Oscar T. GAGUY - Secrétaire Administratif de la CSCI(Côte d’Ivoire) 

Le 24 juillet 2012, à Paris, un accord bilatéral d’annulation de la dette ivoirienne a été signé entre la Côte d’Ivoire et la France à l’issue du point d’achèvement de l’initiative PPTE. Cet accord appelé ‘‘Contrat de Désendettement et de Développement’’ (C2D) consacre une remise de dette de 600 milliards de FCFA à la Côte d’Ivoire et un don de 1.900 milliards de FCFA pour financer les projets de développement et de réduction de la pauvreté. Le C2D est un mécanisme d’annulation des créances d’Aide Publique au Développement (APD) à travers un refinancement par subventions, des échéances de la dette remboursée par la Côte d’Ivoire.


I. La place de la CSCI dans le processus de désendettement et de développement

La participation citoyenne est une promesse de développement. En effet, aux termes des travaux du 3ème Forum de Haut niveau sur l’efficacité de l’Aide Publique au Développement, tenu en septembre 2008 à Accra au Ghana, les OSC ont été admises en qualité d’acteurs majeurs aux côtés des acteurs étatiques et des partenaires au développement. Cette disposition a été réaffirmée en Novembre 2011, à Busan en Corée du Sud lors du 4ème Forum de Haut Niveau sur l’Efficacité au Développement.

C’est fort de ces acquis que la Convention de la Société Civile Ivoirienne (CSCI) exécute le Projet de Suivi Indépendant du C2D en Côte d’Ivoire en collaboration avec la Plateforme Française Dette et Développement (PFDD).

II. Du bilan de la première année du suivi indépendant réalisé par la CSCI

Pour l’année 2017, la CSCI a produit son premier rapport annuel qui constate que la majorité des projets suivis ont été réalisés ou sont en cours de réalisation. Elle a néanmoins révélé que d’importants défis peuvent fragiliser la bonne exécution des projets. Il s’agit entre autres, du transfert de compétences aux agents de l’État et aux collectivités décentralisées ainsi que la pérennité des projets. Pour la Coordonnatrice de la CSCI et le Porte-parole de la Plateforme Française Dette et Développement, « la responsabilité de l’État ivoirien est de prévoir dans son budget, plus et mieux encore qu’aujourd’hui, tous les moyens financiers permettant d’assurer la viabilité, la pérennité dans une durée longue de tout ce qui se construit et qui se construira encore grâce au C2D. Notre souhait partagé, c’est que les infrastructures sociales soient livrées opérationnelles et puissent s’inscrire dans l’efficacité immédiate et dans la durée ».

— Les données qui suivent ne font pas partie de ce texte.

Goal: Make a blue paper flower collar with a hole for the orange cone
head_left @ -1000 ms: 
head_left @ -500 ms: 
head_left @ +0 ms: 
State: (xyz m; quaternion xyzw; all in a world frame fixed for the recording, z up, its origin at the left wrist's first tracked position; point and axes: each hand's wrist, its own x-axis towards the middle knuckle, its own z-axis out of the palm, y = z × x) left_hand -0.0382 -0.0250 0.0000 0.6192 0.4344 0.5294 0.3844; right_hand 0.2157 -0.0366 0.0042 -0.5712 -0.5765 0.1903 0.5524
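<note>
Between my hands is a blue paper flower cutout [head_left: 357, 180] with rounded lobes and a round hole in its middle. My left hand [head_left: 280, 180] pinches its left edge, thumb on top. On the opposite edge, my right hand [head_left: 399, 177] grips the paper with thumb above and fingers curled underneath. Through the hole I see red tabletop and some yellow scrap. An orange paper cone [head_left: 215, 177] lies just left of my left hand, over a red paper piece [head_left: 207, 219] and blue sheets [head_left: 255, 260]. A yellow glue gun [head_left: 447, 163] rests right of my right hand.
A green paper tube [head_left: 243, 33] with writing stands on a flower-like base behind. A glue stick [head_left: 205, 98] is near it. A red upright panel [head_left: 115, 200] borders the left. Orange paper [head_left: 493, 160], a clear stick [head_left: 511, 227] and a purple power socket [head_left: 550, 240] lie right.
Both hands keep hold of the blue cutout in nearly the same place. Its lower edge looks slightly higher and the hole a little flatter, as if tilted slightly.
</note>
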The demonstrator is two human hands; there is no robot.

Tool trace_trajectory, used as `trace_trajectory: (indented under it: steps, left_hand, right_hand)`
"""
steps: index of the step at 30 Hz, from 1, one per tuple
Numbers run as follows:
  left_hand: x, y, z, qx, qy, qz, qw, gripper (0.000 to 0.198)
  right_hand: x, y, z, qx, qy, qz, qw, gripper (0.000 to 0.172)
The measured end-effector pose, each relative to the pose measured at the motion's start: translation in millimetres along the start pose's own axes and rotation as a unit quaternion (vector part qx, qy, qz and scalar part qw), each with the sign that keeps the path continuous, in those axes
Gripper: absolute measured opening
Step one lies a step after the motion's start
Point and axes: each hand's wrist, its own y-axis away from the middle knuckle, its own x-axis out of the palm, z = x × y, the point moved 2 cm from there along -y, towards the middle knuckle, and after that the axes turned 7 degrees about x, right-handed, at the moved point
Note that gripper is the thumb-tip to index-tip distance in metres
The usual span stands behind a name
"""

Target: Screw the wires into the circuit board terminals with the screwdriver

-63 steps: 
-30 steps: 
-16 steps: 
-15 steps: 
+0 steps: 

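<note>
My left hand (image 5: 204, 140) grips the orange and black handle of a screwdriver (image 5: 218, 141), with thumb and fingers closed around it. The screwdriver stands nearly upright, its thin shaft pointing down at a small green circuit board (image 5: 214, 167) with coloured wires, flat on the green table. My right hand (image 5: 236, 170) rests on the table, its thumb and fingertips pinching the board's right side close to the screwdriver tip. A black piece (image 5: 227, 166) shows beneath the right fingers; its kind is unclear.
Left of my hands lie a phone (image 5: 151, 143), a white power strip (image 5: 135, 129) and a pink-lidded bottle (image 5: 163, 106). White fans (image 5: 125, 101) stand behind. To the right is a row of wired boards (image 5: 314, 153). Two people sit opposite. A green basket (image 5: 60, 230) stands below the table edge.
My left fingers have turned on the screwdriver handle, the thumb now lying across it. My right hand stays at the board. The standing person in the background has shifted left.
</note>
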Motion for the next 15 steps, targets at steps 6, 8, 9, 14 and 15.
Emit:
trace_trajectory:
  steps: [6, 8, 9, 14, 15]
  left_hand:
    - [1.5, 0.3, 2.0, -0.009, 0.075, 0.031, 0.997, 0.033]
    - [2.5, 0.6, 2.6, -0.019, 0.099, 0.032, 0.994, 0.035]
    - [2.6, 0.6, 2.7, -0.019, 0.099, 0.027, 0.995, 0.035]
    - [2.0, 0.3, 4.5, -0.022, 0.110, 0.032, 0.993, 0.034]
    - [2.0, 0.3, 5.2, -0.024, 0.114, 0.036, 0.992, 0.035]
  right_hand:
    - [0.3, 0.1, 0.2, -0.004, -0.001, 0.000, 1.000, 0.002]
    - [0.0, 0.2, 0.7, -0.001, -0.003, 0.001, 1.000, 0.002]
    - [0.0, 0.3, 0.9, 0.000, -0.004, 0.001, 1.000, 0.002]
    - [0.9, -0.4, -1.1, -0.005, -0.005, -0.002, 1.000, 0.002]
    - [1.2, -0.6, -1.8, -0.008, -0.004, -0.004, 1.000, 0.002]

Par ailleurs, la CSCI et la Plateforme Française Dette et Développement s’inquiètent également du niveau de réendettement du pays. En effet, l’initiative PPTE, dont le présent C2D est issu, avait pour objectif de désendetter les pays en crise et de rendre leur niveau d’endettement « soutenable ». Et pourtant, «La dette ivoirienne, à plus de 40% de son PIB, même si elle reste à un niveau considéré comme raisonnable pour l’UMEOA, a explosé ces dernières années. La dette extérieure en particulier, a augmenté de 202% depuis 2012 (après l’annulation de sa dette dans le cadre de l’IPPTE), et l’on constate qu’elle recourt de plus en plus aux Eurobonds et emprunts obligataires à des taux non concessionnels. Cette augmentation du niveau d’endettement du pays, dans un contexte général de ré-endettement massif en Afrique sub-saharienne, comme l’a récemment mis en exergue le FMI, est à l’évidence, une question majeure, une véritable alerte ».